━━━━━ Provided data
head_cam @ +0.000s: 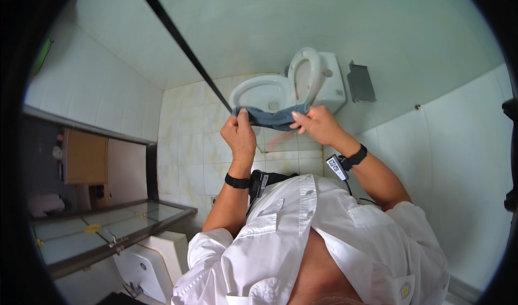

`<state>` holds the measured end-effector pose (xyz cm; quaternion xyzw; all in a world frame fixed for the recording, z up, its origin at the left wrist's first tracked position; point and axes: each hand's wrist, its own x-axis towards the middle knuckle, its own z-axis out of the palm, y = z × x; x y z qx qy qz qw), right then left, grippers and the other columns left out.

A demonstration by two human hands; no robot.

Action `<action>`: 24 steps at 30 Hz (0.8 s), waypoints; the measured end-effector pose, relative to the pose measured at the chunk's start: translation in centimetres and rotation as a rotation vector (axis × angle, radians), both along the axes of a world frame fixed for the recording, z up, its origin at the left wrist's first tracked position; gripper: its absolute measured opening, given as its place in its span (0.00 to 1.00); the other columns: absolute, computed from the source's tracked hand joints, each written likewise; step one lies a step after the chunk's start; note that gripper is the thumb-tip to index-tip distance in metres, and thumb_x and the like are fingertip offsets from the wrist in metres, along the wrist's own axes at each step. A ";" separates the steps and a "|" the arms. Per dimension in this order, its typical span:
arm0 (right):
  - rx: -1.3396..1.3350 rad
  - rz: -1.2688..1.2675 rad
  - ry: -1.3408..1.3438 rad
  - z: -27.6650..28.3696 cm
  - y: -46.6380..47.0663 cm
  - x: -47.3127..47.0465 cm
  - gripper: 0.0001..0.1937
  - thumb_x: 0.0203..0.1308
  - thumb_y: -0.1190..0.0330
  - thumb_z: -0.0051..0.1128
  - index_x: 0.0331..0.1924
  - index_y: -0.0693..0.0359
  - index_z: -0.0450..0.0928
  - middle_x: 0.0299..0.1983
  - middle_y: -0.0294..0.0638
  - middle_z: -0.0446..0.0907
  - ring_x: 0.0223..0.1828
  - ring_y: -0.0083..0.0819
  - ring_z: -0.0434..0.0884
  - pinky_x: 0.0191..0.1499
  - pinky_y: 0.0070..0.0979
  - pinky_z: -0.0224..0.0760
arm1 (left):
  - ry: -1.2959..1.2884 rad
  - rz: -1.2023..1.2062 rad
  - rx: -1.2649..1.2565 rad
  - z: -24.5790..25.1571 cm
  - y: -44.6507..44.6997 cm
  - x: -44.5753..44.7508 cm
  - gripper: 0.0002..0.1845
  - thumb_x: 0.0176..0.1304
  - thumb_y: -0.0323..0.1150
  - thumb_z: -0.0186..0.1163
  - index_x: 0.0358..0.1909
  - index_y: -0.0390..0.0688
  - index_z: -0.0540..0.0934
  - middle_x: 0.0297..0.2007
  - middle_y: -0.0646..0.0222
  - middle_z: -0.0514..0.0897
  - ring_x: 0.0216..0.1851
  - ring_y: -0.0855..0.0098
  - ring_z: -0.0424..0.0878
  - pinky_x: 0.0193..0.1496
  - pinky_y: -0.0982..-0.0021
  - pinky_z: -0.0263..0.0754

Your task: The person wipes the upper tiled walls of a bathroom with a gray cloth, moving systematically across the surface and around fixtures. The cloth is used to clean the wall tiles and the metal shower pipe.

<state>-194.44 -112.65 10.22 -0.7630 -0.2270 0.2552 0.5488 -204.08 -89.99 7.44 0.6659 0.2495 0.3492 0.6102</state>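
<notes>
A dark grey-blue cloth (271, 118) is stretched between my two hands above the floor, just in front of a white toilet bowl (263, 87). My left hand (240, 133) grips the cloth's left end, thumb on top. The right end is pinched in my right hand (317, 123), between thumb and fingers. Close to my right hand a thin, blurred reddish stick-like thing (281, 138) slants down past the cloth; what it is and whether I hold it, I cannot tell. A long black bar or strap (186, 48) runs from the top edge towards the cloth's left end.
The toilet seat (303, 72) is raised against the white cistern (334, 82). A grey metal holder (361, 81) is on the wall to the right. At the lower left are a framed glass door (109, 228) and a white washbasin (145, 268). Stained tiles (186, 143) cover the floor.
</notes>
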 end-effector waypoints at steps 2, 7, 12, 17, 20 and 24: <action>-0.129 -0.015 0.076 -1.4 -0.1 0.4 0.20 0.87 0.59 0.60 0.52 0.73 0.91 0.45 0.49 0.96 0.35 0.26 0.91 0.40 0.27 0.87 | 0.079 -0.050 -0.192 -1.2 -0.1 0.2 0.21 0.81 0.34 0.68 0.25 0.37 0.82 0.25 0.70 0.83 0.28 0.78 0.81 0.36 0.69 0.82; 0.180 -0.109 0.042 4.5 -1.2 0.0 0.22 0.86 0.59 0.61 0.50 0.76 0.91 0.44 0.54 0.96 0.34 0.29 0.93 0.36 0.25 0.87 | -0.222 -0.231 -0.230 6.3 0.5 0.4 0.24 0.82 0.34 0.68 0.22 0.38 0.80 0.24 0.73 0.81 0.28 0.81 0.77 0.39 0.67 0.88; 0.540 -0.281 -0.204 16.2 -1.5 -2.2 0.23 0.87 0.57 0.59 0.48 0.75 0.91 0.44 0.52 0.96 0.35 0.34 0.96 0.33 0.24 0.85 | -0.505 -0.379 -0.132 16.6 0.8 0.3 0.26 0.85 0.34 0.66 0.22 0.38 0.78 0.22 0.76 0.74 0.29 0.81 0.73 0.42 0.69 0.86; 0.502 -0.370 -0.245 16.0 -1.9 -2.9 0.22 0.88 0.59 0.58 0.48 0.74 0.90 0.45 0.50 0.95 0.38 0.35 0.96 0.32 0.25 0.85 | -0.476 -0.547 -0.251 17.4 -0.9 1.0 0.22 0.86 0.33 0.65 0.29 0.30 0.84 0.28 0.67 0.84 0.34 0.77 0.82 0.50 0.64 0.90; 0.481 -0.510 -0.193 9.7 -3.4 -2.5 0.22 0.87 0.58 0.59 0.49 0.74 0.89 0.44 0.51 0.95 0.38 0.37 0.96 0.32 0.26 0.86 | -0.340 -0.602 -0.211 13.3 -2.3 1.7 0.19 0.86 0.32 0.64 0.37 0.26 0.89 0.34 0.64 0.90 0.38 0.75 0.87 0.51 0.65 0.90; 0.373 -0.739 0.103 0.1 -6.0 -2.1 0.22 0.87 0.57 0.59 0.52 0.75 0.87 0.48 0.54 0.94 0.43 0.40 0.96 0.34 0.29 0.87 | -0.007 -0.779 -0.047 5.6 -3.9 4.1 0.19 0.83 0.35 0.69 0.33 0.31 0.89 0.34 0.61 0.92 0.40 0.71 0.90 0.55 0.65 0.87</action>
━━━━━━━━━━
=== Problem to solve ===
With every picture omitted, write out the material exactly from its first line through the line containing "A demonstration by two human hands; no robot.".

=== Answer to the problem ===
head_cam @ +0.000s: 

`<state>` holds the measured end-effector pose (xyz cm; quaternion xyzw; all in a world frame fixed for the recording, z up, its origin at the left wrist's first tracked position; point and axes: each hand's wrist, its own x-axis towards the middle knuckle, its own z-axis out of the palm, y = z × x; x y z qx qy qz qw), right then left, grippers and the other columns left out.

A demonstration by two human hands; no robot.

That's the answer, with nothing more to add.